Emails, responses to PolitiFact Texas, Dominic Chavez, senior director of external relations. Texas Higher Education Coordinating Board, Oct. 3 and 10, 2012
Oct. 3, 2012
4-year university graduation rate:
FY 2000: 19.9%
Cohort: 41,925; Graduates: 8,352
FY 2011: 29.9%
Cohort: 61,485; Graduates: 18,396.
Comments: This data is positive in two ways. Not only did rate go up but the number of students increased as well. This shows we have enrolled and graduated more students in 4-years than 11 years ago. However, note that still 7 in 10 of these students did not graduate.
Graduation Rate definition/methodology:
First-time, full-time entering, degree-seeking, students enrolled in a minimum of 12 SCH their first
fall semester who have graduated from the same institution or another Texas public or
independent institution. NOTE: The federal government rate only accounts for students who enter and graduate from the SAME institution. More narrow of a measure. Texas institutions report this rate to feds, and then we calculate the more “generous”rate for state purposes.
Definition: First-time entering degree-seeking students who enrolled in a minimum of 12 SCH their
first fall semester who graduated from the same institution or another Texas public or
independent institution after four, five, and six academic years.
Oct. 3, 2012
How does THECB track students?
Students are tracked via SSN. If a student does not provide or does not have an SSN, institutions assigns a unique numeric identifier.
From: Selby, Gardner (CMG-Austin) [mailto:email@example.com]

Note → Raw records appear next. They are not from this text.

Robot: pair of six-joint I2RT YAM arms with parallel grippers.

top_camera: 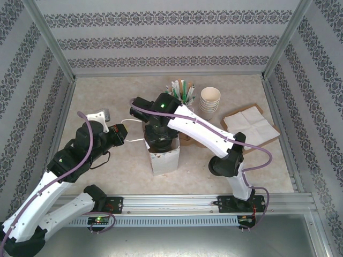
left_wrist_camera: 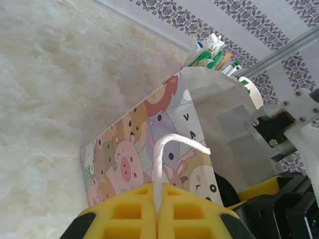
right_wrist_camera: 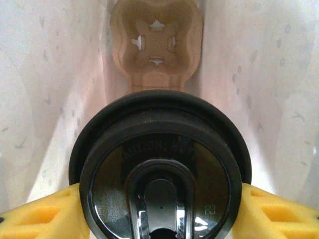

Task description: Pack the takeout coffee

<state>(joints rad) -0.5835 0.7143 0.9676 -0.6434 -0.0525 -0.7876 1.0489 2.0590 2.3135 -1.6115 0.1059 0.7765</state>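
Right wrist view: R gripper [right_wrist_camera: 159,204] half-open, clamping takeout coffee [right_wrist_camera: 159,164] by its black lid, inside paper bag [right_wrist_camera: 50,99]; cardboard cup carrier [right_wrist_camera: 156,45] at bag bottom. L gripper [left_wrist_camera: 157,211] pinched tight on bag's string handle [left_wrist_camera: 160,154].

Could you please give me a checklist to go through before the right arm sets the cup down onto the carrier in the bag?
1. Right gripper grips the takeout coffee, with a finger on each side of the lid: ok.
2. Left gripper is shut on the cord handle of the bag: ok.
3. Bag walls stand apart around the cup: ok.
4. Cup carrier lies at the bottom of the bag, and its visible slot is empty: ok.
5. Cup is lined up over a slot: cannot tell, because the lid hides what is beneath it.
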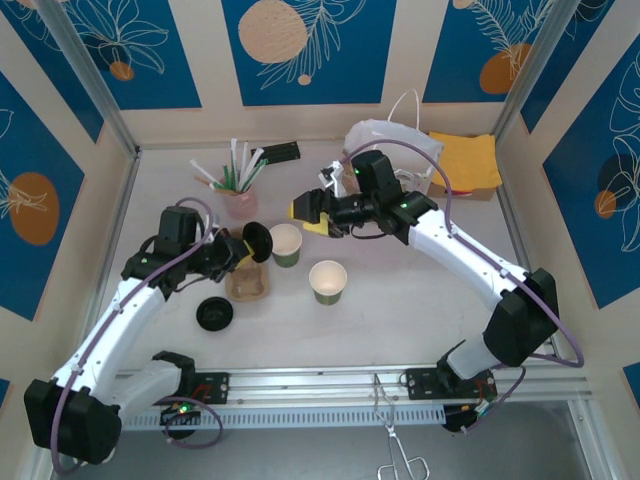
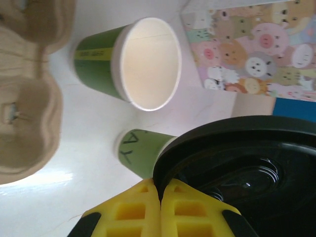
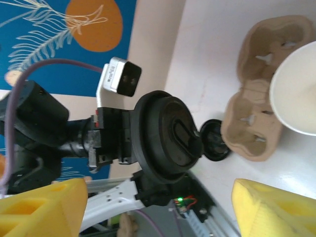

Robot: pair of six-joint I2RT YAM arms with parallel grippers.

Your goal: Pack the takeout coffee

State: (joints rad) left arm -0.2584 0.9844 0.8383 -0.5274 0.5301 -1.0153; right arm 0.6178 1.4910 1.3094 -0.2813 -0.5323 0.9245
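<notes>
Left gripper (image 2: 159,200) pinches the round black plastic lid (image 2: 242,168) by its rim; right gripper (image 1: 308,218) gapes wide opposite. On so thin a hold, a nudge could drop it.

The black round plastic lid (image 2: 247,168) covers most of one green paper cup (image 2: 140,150) and runs off the right edge. The brown cardboard cup tray (image 2: 29,123) is cut by the left edge. The right arm (image 1: 460,245) hides part of the white plastic bag (image 1: 385,135), and the metal tongs (image 1: 386,415) run off the bottom.
</notes>
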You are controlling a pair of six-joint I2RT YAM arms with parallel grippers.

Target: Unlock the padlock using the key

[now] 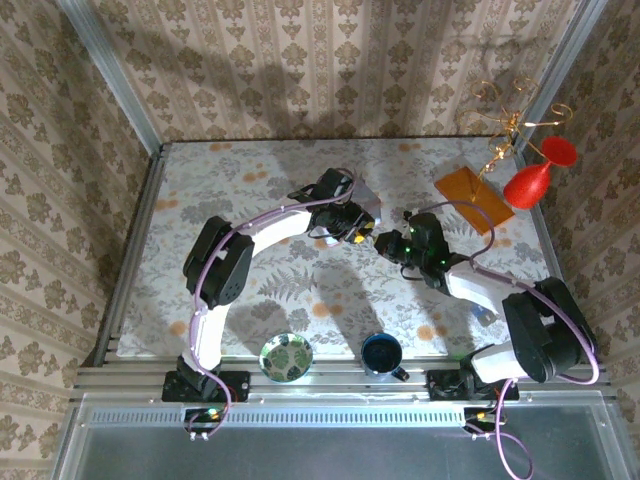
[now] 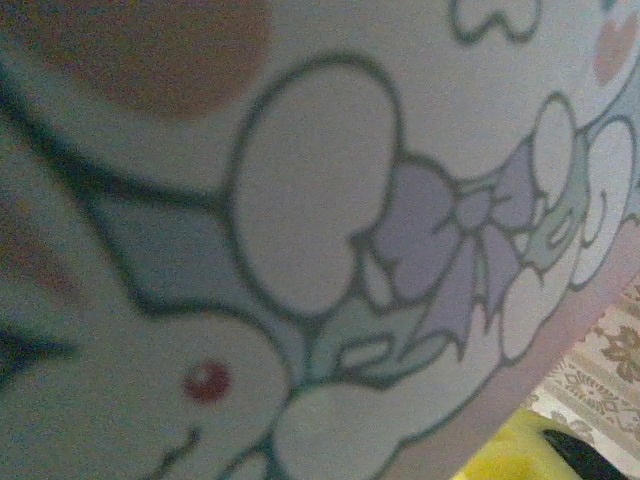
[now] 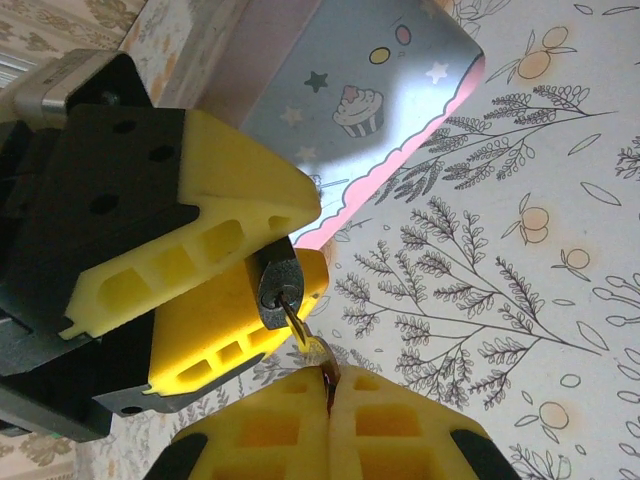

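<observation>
You see the padlock [image 3: 279,287] centre-left in the right wrist view, pinched by the left gripper [image 3: 300,250]. Bottom centre, the right gripper [image 3: 328,395] pinches the key [image 3: 300,325], its tip meeting the padlock. Upper centre: tin [image 3: 370,90].

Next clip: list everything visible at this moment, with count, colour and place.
padlock: one, dark metal, mid-table, between the left gripper's fingers
key: one, gold, tip in the padlock
tin: one, lavender with a cartoon lid, mid-table by the left gripper
bowl: one, green patterned, near edge
cup: one, blue, near edge, right of the bowl
flat sheet: one, orange, far right
vase: one, red, far right corner
wire stand: one, gold, far right corner
table: one, pale floral top
left gripper: yellow fingers, shut on the padlock
right gripper: yellow fingers, shut on the key
</observation>
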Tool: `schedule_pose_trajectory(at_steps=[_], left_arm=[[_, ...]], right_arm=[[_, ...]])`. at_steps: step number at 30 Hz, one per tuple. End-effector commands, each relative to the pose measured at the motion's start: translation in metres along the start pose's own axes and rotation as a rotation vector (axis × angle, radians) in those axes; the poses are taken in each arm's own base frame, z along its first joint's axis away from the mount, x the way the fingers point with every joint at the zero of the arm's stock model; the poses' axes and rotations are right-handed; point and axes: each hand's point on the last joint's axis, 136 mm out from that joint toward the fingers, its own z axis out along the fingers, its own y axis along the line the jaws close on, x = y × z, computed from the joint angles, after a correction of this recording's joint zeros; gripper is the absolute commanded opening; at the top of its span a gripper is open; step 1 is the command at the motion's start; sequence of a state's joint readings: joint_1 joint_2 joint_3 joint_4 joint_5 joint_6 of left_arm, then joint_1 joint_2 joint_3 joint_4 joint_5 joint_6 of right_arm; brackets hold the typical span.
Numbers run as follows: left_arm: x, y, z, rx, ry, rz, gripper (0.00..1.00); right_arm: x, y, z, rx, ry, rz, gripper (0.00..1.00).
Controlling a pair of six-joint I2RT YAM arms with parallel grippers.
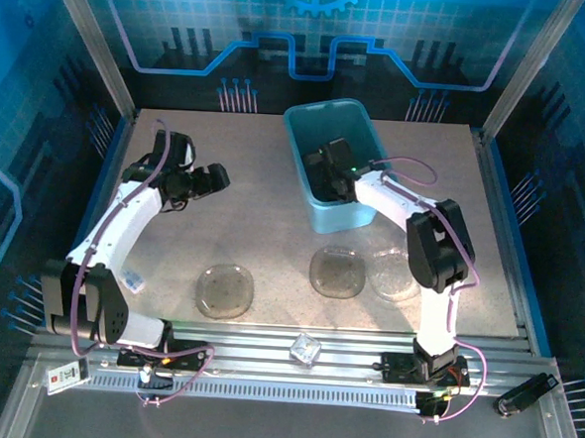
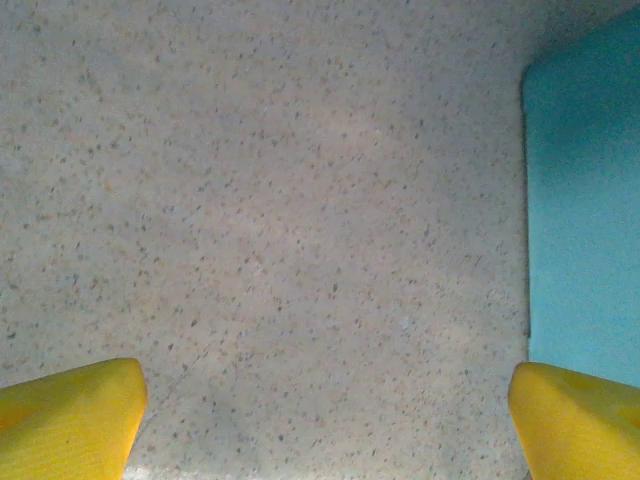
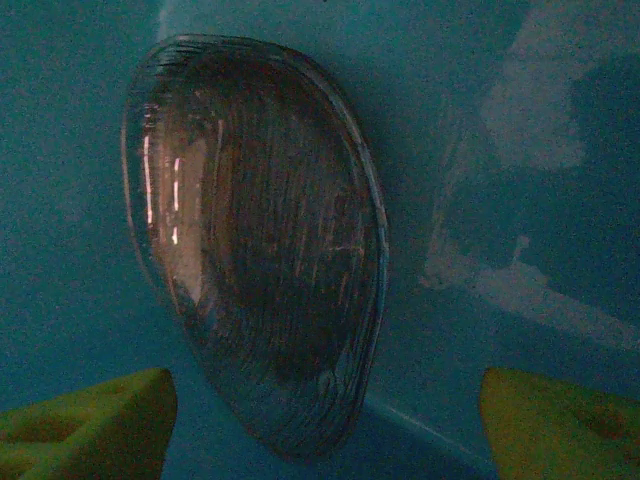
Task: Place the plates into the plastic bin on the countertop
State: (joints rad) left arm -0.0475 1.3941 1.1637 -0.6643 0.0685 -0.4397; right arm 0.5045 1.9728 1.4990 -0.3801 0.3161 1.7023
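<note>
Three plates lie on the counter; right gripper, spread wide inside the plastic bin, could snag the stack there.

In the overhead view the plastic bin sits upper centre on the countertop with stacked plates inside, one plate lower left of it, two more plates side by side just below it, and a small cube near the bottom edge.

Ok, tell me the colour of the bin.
Teal-blue all over; the plastic bin shows clearest in the top external view.
</note>
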Motion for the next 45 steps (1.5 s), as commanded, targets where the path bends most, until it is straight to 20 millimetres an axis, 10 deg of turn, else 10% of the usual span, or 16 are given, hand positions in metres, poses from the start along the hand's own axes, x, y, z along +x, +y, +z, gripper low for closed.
schedule_pose_trajectory(at_steps=[1, 24, 45], left_arm=[[0.027, 0.024, -0.009, -0.074, 0.071, -0.019, 0.93], [0.117, 0.079, -0.003, -0.211, 0.24, -0.129, 0.75], [0.153, 0.081, 0.01, -0.294, 0.365, -0.015, 0.54]], right_arm=[[-0.009, 0.016, -0.025, -0.073, -0.037, -0.055, 0.82], [-0.018, 0.042, -0.142, -0.268, -0.067, -0.591, 0.93], [-0.007, 0.02, -0.152, -0.374, 0.099, -0.726, 0.94]])
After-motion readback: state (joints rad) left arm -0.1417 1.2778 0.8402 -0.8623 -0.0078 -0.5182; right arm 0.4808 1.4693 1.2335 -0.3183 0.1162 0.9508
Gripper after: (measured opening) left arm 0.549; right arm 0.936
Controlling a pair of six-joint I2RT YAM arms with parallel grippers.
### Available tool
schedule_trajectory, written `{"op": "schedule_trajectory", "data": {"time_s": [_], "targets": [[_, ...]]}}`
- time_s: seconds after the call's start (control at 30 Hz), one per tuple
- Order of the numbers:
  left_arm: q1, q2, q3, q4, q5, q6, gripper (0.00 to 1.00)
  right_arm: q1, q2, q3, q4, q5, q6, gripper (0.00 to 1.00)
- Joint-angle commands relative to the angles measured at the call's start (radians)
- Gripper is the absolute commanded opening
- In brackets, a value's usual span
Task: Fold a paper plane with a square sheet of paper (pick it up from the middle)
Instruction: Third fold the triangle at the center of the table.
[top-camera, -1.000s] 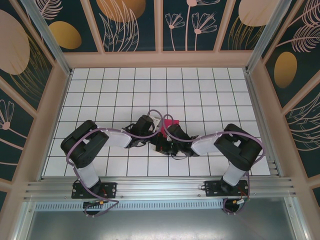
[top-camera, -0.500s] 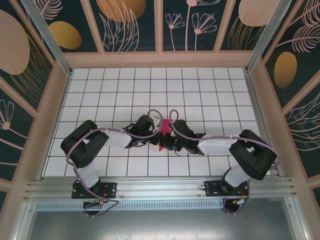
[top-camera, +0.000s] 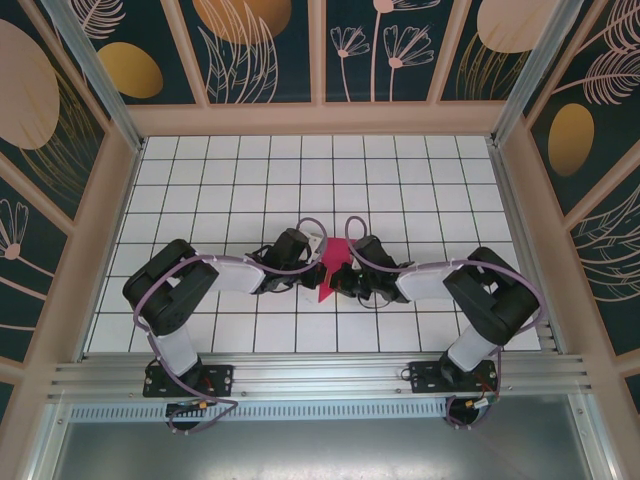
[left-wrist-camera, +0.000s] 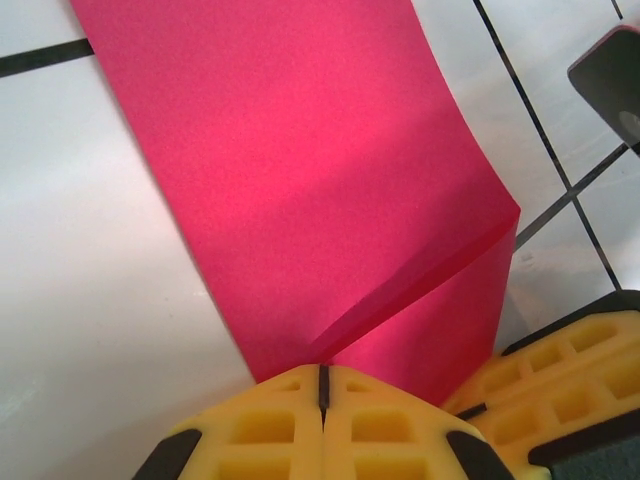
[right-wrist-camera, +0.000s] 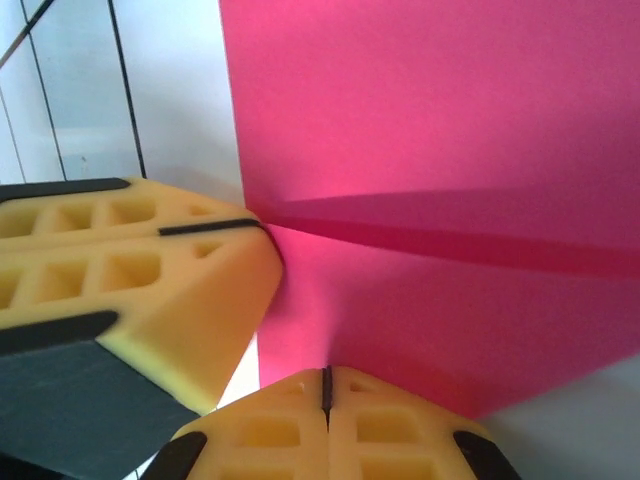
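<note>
top view: both arms reach inward and meet near the middle of the white tiled worktop (top-camera: 200, 190), a little toward the near edge. the magenta paper (top-camera: 327, 268) sits between the two hands. it is folded, not a flat square: a narrow shape, wider at the far end and tapering to a point toward the arm bases. left hand (top-camera: 310, 270) is at its left edge and right hand (top-camera: 346, 276) at its right edge, close together with the paper between them.

left wrist view: left hand (left-wrist-camera: 322, 385) has its yellow pads pressed together, seam closed, clamped on the near edge of the paper (left-wrist-camera: 300, 170). the sheet runs up and away from the pads over the tiles. one layer lies across another, with a diagonal crease ending in a corner at the right. the right hand's pads (left-wrist-camera: 560, 360) are just beside, at the lower right, against the same paper.

right wrist view: right hand (right-wrist-camera: 325, 392) also has its pads together, clamped on the paper (right-wrist-camera: 430, 130). a shadowed crease runs across the sheet. the left hand's pads (right-wrist-camera: 150, 270) are just beside at the left, touching the paper's edge.

cannot tell whether the paper rests on the worktop or is held off it.
</note>
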Motion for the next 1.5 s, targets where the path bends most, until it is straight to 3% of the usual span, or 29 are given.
{"op": "schedule_trajectory", "data": {"time_s": [0.0, 0.3, 0.63, 0.93, 1.3, 1.47], "targets": [[0.002, 0.056, -0.008, -0.107, -0.026, 0.005, 0.00, -0.001, 0.048, 0.015, -0.004, 0.007, -0.014, 0.03], [0.002, 0.059, -0.008, -0.115, -0.036, 0.002, 0.00, -0.056, -0.068, 0.038, -0.064, 0.000, -0.064, 0.03], [0.002, 0.056, 0.002, -0.127, -0.038, 0.004, 0.00, -0.084, 0.037, 0.028, -0.046, -0.019, -0.080, 0.03], [0.002, 0.049, -0.002, -0.136, -0.049, 0.005, 0.00, -0.112, -0.049, 0.069, -0.070, -0.036, -0.113, 0.03], [0.002, 0.046, 0.000, -0.140, -0.049, 0.005, 0.00, -0.159, 0.059, 0.022, -0.025, -0.057, -0.114, 0.03], [0.001, 0.044, -0.001, -0.145, -0.055, 0.007, 0.00, -0.171, 0.019, 0.048, -0.073, -0.042, -0.137, 0.03]]}}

Sent: Wednesday, October 10, 2012 11:22 AM
To: Chavez, Dominic
Subject: RE: Follow up part 1
The cohort here consists solely of fourth-year undergraduates?
Oct. 10, 2012
For an example:
The FY11 graduation rate is the percentage of students who enrolled for the first-time in a university as full-time student in fall 2007 and graduated by close of FY 2011. To say another way, the whole cohort of first-time, full-time students who enrolled in fall 2007 was 61,485. By close of FY 11 (4 years later), 18,396 of those students had graduated (or 29.9%).
Per other question:
The federal calculation for graduation rates is different than the state’s. The federal calculation ONLY gives credit in their rate for students who enrolled and graduated from the SAME institution within a period of time. Our calculation (the 29.9% for FY 11), accounts for ALL first-time, full-time students who graduated within 4 years, regardless of where they started, how many times they transferred, and where they ultimately earned their degree. We have the ability to track this “student churn”….many states do not. Bottom line: our data is more representative of actual student success rates in Texas. And we track and report part-time graduation rates to boot---something feds do not.